-- Dataset follows --
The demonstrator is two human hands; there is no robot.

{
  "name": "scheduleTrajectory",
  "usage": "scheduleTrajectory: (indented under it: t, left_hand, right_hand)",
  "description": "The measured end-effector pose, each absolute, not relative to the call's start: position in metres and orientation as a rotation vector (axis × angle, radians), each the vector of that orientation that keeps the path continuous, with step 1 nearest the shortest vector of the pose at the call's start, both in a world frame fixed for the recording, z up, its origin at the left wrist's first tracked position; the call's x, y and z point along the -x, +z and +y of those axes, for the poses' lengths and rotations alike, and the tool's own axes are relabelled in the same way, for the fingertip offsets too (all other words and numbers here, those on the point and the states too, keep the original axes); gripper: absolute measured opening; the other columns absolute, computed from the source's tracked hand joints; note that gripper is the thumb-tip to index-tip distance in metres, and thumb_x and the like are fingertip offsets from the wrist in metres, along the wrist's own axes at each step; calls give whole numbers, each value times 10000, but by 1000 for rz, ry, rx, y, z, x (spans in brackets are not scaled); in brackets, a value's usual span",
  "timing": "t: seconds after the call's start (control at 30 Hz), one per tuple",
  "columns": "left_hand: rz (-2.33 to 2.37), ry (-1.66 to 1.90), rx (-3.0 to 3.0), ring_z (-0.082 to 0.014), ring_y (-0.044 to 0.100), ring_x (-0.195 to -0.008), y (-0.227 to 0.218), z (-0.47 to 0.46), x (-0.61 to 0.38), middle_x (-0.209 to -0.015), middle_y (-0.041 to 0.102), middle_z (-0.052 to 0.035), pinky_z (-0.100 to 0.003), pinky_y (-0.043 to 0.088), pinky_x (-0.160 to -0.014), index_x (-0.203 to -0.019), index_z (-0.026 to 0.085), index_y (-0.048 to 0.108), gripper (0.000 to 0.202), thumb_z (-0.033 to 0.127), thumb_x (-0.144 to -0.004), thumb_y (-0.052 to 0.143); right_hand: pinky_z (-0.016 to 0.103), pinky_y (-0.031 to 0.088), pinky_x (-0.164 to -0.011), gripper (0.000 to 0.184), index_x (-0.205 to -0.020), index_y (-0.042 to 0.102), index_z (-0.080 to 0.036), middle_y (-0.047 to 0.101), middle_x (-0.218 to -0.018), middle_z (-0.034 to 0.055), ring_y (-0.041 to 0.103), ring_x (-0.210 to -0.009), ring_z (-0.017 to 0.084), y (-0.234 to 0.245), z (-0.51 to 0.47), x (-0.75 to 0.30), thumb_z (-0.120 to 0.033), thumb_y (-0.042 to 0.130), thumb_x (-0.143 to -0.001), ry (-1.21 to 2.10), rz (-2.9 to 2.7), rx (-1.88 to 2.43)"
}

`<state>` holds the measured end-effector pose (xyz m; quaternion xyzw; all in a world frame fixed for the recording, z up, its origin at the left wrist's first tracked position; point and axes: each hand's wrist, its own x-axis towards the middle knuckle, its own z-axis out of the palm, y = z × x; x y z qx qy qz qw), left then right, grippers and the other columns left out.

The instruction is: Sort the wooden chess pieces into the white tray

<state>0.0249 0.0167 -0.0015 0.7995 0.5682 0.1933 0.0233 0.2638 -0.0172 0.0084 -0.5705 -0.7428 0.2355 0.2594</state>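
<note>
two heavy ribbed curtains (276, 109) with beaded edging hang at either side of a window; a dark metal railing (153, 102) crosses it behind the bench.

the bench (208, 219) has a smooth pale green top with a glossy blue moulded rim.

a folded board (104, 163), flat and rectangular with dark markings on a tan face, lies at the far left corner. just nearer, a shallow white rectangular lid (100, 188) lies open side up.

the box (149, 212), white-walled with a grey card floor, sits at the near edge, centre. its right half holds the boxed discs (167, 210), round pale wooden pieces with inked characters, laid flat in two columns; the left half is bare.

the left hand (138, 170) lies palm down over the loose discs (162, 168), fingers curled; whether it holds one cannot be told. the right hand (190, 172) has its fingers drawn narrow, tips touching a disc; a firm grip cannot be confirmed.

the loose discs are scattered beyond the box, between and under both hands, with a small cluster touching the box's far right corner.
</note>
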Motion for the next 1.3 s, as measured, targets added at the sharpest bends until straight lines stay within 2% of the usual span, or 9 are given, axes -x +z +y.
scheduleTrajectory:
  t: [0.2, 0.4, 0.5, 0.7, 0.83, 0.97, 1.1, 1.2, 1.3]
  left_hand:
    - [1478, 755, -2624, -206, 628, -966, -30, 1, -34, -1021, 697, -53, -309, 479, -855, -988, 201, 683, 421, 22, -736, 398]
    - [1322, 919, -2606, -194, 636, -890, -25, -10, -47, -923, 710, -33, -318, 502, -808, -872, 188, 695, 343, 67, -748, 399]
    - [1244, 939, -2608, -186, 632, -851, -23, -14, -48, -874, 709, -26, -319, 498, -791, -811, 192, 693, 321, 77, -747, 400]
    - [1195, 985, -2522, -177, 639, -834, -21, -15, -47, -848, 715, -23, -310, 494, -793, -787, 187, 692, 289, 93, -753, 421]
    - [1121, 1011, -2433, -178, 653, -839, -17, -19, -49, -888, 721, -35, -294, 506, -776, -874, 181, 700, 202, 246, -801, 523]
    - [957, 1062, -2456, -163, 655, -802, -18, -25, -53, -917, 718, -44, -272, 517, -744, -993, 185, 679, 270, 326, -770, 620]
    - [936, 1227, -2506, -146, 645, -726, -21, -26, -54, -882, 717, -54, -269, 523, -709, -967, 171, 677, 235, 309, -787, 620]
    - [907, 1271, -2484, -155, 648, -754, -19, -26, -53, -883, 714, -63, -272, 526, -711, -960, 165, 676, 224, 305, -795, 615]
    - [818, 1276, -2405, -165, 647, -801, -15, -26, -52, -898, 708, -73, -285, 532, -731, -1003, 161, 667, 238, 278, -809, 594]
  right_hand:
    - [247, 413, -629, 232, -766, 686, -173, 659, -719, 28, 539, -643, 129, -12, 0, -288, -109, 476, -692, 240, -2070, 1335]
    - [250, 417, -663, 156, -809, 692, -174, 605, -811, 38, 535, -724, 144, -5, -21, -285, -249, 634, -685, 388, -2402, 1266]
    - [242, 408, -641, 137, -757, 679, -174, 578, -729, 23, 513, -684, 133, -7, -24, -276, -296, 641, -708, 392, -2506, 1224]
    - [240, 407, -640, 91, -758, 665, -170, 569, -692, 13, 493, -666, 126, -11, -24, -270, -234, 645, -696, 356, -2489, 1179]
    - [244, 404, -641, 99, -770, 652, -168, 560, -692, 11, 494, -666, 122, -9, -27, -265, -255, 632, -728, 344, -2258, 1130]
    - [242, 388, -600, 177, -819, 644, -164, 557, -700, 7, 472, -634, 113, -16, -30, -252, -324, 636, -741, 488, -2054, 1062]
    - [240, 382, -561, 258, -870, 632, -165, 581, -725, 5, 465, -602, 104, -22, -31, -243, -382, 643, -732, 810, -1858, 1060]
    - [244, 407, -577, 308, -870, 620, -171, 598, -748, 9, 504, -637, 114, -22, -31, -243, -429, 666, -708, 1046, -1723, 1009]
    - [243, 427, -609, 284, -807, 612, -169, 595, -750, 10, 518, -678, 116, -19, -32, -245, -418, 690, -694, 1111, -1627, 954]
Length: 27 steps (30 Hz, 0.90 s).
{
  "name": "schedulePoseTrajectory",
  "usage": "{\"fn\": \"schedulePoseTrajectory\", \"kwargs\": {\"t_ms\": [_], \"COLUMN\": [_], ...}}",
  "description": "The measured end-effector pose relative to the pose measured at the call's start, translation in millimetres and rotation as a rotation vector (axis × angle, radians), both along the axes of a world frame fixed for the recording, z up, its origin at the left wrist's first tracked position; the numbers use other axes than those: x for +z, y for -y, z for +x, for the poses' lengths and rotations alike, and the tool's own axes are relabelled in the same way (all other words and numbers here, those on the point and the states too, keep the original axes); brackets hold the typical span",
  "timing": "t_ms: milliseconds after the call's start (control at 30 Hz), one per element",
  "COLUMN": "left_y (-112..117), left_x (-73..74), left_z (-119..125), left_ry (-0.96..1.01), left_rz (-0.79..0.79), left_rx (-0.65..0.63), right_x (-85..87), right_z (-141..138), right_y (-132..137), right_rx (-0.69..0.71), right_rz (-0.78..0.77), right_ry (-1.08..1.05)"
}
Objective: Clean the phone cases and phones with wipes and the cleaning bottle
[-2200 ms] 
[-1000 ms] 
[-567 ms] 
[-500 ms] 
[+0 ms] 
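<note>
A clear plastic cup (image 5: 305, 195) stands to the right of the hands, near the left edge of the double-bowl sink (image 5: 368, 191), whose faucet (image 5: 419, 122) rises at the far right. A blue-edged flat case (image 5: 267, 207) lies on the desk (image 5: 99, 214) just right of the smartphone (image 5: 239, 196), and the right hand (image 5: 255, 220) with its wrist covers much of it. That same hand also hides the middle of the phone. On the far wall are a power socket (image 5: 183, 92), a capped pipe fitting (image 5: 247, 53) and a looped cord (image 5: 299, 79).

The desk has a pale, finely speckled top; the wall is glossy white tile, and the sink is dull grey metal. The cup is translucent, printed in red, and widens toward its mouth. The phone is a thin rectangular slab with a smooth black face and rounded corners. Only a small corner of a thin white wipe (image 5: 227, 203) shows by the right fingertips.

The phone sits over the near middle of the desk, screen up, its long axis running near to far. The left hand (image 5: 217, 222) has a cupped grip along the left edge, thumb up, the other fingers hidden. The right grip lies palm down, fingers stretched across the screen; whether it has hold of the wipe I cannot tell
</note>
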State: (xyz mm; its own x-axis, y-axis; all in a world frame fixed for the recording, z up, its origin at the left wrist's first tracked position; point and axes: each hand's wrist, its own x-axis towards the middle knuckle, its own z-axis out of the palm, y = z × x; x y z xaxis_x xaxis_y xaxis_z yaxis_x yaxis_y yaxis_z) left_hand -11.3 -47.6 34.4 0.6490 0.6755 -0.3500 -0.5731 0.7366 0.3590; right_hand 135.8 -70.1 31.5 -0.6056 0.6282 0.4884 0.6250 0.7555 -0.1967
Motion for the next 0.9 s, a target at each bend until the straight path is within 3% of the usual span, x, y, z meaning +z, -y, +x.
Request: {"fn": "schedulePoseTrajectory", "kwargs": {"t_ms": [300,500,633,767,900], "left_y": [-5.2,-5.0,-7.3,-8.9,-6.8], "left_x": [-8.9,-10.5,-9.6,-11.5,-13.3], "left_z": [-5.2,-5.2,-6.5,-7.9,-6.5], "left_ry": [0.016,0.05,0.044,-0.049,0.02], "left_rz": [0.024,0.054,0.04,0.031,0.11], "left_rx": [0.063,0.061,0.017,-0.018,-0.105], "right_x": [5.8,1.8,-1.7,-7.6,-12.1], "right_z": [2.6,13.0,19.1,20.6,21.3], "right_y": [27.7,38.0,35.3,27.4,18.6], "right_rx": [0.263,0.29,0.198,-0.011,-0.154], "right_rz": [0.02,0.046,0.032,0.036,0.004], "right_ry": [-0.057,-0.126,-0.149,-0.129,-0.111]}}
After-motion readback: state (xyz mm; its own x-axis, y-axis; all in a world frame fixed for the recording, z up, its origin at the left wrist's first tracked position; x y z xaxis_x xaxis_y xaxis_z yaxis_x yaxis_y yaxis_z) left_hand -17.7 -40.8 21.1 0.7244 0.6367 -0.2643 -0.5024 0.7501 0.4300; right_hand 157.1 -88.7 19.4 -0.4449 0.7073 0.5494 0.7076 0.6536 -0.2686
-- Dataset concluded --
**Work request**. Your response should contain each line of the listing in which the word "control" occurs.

**Answer to the problem**.
  "timing": "t: seconds after the call's start (control at 30 Hz), one per tuple",
  "timing": "t_ms: milliseconds after the call's start (control at 30 Hz), one per element",

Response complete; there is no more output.